I'm currently developing a custom search engine with built-in web crawler. For some reason I'm not into multi-threading, thus so far my indexer was coded in single-threaded manner. Now I have a small dilemma with the crawler I'm building. Can anybody suggest which is better, crawl 1 page then index it, or crawl 1000+ page and cache, then index?
Networks are slow (relative to the CPU). You will see a significant speed increase by parallelizing your crawler. Otherwise, your app will spend the majority of its time waiting on network IO to complete. You can either use multiple threads and blocking IO or a single thread with asynchronous IO.
Also, most indexing algorithms will perform better on batches of documents verses indexing one document at a time.
Better? In terms of what?

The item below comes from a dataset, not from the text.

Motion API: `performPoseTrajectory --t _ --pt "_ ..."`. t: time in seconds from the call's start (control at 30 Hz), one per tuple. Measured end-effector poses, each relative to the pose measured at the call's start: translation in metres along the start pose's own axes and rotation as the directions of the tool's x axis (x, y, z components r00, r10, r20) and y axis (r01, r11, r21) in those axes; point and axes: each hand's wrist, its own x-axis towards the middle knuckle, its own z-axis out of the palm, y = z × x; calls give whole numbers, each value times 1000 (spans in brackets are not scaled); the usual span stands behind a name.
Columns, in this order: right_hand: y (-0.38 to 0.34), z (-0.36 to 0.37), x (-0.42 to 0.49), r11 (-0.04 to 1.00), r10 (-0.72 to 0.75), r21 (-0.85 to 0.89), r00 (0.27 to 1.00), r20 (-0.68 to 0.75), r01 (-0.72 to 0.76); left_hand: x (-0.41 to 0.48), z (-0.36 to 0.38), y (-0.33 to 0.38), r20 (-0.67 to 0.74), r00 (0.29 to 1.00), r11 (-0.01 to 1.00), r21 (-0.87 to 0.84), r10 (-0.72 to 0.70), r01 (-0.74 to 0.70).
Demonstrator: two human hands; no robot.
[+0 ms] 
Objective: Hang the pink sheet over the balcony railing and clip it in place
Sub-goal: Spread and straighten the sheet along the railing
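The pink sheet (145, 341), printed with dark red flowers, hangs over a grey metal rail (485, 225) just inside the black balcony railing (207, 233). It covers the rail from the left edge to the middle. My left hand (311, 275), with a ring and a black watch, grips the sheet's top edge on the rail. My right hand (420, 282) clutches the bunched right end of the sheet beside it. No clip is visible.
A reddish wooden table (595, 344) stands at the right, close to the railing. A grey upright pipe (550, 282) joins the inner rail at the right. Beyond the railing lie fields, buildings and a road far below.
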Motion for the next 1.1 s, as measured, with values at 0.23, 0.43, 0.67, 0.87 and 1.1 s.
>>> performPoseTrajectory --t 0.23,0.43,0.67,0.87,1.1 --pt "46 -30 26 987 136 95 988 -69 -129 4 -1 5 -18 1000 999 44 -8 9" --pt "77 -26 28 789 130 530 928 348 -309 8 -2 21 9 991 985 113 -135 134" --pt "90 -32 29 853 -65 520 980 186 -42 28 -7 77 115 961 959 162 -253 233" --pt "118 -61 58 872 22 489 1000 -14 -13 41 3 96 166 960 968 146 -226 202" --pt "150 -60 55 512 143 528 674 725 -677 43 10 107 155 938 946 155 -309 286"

In terms of speed I can't forsee a noticable difference. In terms of robustness (recovering from a catastrophic failure) its probably better to index each page as you crawl it.
I would strongly suggest getting "in" to to multi-threading if you are serious about your crawler. Basically, you would want to have at least one indexer and at least one crawler (potentially multitudes for both) running at all times. Among other things, this minimizes start-up and shutdown overhead (e.g. initializing and freeing data structures).
Not using threads is OK.
However if you still want performance, you need to deal with Asynchronous IO.
I would recommend checking out Boost.ASIO link text. Using Asynchronous IO will make your dilemma "irrelevant", as it would not matter. Also as a bonus, in future if you do decide to use threads, then its trivial to tell Boost.Asio to apply multuple threads to the problem.